## INSTRUCTIONS TO FOLLOW
Report each line of the data below in which "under" appears.

Saved entries
--- START ---
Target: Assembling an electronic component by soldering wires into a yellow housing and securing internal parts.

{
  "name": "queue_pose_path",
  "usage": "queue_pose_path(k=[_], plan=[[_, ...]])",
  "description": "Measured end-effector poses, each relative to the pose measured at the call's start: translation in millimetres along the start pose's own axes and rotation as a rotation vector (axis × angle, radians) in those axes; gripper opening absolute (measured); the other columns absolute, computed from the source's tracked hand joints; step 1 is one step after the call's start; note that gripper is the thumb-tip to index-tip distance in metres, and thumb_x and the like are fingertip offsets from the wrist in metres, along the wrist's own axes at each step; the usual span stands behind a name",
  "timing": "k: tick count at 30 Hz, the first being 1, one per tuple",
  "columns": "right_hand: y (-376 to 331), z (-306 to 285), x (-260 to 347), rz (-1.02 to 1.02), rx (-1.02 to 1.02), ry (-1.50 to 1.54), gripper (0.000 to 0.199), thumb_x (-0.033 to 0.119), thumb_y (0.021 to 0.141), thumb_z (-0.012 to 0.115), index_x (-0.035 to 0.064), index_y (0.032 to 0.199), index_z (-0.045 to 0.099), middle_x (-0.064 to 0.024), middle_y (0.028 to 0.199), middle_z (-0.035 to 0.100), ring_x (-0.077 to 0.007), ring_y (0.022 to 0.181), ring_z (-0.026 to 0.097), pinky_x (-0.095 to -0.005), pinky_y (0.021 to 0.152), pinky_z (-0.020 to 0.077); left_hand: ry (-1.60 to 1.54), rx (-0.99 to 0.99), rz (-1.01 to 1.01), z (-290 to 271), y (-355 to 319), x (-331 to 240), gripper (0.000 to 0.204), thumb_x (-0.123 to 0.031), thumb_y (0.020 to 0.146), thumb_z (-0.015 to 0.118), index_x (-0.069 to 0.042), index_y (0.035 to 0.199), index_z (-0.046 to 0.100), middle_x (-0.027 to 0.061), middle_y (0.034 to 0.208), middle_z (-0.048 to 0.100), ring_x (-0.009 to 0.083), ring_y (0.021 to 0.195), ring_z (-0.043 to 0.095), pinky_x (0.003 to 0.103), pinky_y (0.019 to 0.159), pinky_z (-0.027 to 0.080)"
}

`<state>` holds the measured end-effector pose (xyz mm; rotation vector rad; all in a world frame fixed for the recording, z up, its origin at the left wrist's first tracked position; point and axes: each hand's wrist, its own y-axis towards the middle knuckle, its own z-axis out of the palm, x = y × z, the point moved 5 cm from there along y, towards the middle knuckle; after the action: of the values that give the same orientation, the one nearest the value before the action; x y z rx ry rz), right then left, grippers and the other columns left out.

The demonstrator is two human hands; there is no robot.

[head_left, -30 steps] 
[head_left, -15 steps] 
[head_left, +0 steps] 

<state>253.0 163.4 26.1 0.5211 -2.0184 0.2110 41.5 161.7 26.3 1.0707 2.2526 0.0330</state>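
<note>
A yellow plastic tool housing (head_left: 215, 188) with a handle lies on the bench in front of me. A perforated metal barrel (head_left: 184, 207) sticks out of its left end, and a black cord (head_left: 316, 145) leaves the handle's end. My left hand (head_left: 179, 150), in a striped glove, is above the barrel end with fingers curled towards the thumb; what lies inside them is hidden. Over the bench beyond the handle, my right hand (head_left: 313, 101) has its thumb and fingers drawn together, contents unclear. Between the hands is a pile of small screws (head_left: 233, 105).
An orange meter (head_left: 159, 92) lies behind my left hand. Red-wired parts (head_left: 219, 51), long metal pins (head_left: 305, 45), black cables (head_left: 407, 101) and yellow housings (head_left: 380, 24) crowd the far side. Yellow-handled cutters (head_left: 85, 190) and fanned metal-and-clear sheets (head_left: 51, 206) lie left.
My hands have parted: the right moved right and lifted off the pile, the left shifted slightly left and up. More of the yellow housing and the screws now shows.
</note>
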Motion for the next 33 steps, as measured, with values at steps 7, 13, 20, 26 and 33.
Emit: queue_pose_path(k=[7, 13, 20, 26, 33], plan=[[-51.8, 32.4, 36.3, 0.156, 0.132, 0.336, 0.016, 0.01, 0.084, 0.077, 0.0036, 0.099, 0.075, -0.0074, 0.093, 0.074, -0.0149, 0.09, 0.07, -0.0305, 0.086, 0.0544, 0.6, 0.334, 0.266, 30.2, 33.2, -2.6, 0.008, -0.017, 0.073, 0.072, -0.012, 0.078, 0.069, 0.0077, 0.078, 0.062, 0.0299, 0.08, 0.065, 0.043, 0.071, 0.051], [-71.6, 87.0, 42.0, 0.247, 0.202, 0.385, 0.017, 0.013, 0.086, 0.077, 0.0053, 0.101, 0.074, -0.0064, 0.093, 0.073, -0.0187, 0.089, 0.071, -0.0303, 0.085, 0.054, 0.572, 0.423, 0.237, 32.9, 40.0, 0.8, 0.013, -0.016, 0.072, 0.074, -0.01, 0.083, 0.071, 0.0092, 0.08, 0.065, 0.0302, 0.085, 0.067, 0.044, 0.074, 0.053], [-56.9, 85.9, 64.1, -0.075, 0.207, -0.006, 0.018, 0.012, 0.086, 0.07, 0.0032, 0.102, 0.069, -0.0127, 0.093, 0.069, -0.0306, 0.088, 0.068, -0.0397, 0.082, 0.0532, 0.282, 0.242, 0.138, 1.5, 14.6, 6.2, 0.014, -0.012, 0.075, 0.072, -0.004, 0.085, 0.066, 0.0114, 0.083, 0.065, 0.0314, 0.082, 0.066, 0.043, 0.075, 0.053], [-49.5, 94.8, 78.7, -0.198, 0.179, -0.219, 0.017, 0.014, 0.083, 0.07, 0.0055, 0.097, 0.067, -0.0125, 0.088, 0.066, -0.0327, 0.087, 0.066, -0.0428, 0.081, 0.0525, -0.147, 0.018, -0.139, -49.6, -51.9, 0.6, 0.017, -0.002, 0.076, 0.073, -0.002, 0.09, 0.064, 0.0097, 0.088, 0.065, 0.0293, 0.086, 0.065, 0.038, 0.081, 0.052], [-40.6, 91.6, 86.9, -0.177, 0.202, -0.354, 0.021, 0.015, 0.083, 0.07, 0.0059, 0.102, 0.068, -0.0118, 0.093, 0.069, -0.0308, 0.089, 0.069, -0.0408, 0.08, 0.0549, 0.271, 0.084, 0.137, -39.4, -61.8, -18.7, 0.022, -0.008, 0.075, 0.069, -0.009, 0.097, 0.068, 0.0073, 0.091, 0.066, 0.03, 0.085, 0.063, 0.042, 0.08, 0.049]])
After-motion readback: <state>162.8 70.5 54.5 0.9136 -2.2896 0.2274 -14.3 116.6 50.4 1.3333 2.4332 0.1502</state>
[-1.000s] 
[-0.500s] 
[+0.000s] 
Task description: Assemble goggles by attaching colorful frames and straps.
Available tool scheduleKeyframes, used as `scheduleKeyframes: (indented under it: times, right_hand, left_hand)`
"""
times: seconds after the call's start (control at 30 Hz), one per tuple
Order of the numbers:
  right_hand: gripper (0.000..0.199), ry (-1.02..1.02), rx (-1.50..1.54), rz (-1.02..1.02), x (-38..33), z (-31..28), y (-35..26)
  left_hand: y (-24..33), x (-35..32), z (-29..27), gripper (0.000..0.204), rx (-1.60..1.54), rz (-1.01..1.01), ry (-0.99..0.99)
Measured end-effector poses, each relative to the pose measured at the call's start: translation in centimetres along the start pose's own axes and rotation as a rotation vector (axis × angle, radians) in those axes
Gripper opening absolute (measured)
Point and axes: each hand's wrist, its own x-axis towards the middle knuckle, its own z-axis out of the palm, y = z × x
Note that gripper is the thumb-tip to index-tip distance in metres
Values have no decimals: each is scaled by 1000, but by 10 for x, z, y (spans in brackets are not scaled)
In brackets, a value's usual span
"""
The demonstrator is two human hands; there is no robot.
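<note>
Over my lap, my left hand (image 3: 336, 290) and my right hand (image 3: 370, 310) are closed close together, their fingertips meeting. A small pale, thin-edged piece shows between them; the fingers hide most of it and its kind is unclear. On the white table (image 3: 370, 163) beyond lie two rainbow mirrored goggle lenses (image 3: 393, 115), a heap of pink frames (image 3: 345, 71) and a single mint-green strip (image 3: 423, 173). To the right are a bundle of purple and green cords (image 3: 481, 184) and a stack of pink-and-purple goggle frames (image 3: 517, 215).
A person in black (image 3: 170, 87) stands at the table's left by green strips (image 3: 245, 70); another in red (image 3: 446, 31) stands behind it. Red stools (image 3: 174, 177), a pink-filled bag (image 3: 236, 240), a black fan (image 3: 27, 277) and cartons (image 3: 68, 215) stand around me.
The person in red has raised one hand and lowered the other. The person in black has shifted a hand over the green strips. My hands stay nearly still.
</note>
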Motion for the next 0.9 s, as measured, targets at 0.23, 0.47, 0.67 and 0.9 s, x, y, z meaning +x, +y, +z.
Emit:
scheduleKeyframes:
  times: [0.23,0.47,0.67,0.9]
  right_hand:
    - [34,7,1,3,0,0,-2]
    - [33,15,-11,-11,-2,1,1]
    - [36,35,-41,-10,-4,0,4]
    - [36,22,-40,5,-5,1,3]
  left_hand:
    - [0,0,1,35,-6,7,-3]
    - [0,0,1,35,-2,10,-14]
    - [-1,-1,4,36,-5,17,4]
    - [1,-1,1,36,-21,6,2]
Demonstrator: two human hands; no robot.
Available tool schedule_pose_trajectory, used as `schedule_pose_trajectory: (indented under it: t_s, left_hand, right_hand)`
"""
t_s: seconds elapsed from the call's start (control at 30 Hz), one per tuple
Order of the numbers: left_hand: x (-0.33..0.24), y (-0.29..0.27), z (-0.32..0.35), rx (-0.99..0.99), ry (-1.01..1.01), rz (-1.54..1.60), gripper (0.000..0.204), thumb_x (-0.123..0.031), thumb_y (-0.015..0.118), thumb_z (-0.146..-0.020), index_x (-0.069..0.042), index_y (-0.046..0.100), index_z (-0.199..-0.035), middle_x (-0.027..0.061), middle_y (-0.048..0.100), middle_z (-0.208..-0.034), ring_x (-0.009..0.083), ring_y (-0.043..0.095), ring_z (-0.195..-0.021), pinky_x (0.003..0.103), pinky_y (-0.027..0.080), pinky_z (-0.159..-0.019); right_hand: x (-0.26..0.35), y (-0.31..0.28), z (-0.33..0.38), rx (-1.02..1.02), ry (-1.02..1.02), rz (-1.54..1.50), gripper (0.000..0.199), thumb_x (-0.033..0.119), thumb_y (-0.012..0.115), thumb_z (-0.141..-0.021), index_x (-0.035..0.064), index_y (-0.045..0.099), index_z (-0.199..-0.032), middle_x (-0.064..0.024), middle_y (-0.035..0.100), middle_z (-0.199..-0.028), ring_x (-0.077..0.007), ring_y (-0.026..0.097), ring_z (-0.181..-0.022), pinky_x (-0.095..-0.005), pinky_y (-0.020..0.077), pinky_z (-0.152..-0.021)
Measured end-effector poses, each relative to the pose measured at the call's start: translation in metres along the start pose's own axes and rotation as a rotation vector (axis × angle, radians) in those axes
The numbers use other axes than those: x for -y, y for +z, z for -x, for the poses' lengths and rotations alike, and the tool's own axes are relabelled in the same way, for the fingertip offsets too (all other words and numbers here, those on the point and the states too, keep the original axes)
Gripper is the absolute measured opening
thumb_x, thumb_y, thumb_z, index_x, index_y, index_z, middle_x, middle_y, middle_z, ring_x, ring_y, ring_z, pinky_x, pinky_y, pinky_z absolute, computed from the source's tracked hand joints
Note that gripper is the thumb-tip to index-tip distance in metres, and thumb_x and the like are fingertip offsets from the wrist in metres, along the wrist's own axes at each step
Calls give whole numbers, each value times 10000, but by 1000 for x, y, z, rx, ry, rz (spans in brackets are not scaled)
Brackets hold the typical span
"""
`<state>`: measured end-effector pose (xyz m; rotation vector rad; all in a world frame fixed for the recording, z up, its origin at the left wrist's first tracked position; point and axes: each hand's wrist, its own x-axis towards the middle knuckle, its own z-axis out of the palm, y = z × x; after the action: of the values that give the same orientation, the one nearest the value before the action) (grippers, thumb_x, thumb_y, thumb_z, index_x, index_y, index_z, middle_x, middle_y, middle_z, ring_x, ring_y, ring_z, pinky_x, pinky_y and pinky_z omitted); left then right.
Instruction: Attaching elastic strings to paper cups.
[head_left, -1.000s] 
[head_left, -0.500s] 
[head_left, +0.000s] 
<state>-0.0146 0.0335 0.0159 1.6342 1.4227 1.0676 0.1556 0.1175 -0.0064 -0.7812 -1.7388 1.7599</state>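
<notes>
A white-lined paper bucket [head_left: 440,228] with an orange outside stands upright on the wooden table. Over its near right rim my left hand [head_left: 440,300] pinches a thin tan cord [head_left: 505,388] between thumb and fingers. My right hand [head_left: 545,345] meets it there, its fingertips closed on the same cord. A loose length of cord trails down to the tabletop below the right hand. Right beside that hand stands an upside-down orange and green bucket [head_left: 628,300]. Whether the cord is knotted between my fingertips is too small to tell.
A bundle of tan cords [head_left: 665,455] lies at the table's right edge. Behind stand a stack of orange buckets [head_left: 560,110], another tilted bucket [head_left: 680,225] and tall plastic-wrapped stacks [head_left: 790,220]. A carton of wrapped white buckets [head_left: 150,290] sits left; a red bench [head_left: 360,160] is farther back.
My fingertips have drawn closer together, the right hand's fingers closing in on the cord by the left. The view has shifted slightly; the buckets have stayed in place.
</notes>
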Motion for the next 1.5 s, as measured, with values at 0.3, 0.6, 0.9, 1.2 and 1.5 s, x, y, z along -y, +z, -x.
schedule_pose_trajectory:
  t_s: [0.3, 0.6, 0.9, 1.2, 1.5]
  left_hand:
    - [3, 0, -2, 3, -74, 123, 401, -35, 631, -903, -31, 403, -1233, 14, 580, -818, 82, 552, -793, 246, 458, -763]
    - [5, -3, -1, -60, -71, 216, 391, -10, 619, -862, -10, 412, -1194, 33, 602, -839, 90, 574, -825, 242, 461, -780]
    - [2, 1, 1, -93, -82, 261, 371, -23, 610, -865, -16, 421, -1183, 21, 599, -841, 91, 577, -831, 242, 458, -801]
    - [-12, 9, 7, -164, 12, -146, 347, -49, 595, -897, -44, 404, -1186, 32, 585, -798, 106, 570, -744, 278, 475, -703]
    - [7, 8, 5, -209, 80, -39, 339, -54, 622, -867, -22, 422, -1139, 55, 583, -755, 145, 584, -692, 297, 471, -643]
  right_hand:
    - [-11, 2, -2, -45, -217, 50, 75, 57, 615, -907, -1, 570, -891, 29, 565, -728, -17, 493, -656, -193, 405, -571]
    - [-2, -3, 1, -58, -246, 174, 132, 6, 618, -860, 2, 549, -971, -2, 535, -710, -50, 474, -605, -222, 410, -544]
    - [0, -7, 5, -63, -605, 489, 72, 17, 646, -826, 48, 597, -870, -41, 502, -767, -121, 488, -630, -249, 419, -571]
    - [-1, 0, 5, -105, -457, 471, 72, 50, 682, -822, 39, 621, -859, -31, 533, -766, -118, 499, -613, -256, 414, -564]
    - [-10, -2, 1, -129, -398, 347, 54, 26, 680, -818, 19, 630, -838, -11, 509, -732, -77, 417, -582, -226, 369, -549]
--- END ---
## RESPONSE AREA
Available tool scheduleKeyframes, used as `scheduleKeyframes: (indented under it: times, right_hand, left_hand)`
Available tool schedule_pose_trajectory, used as `schedule_pose_trajectory: (indented under it: t_s, left_hand, right_hand)`

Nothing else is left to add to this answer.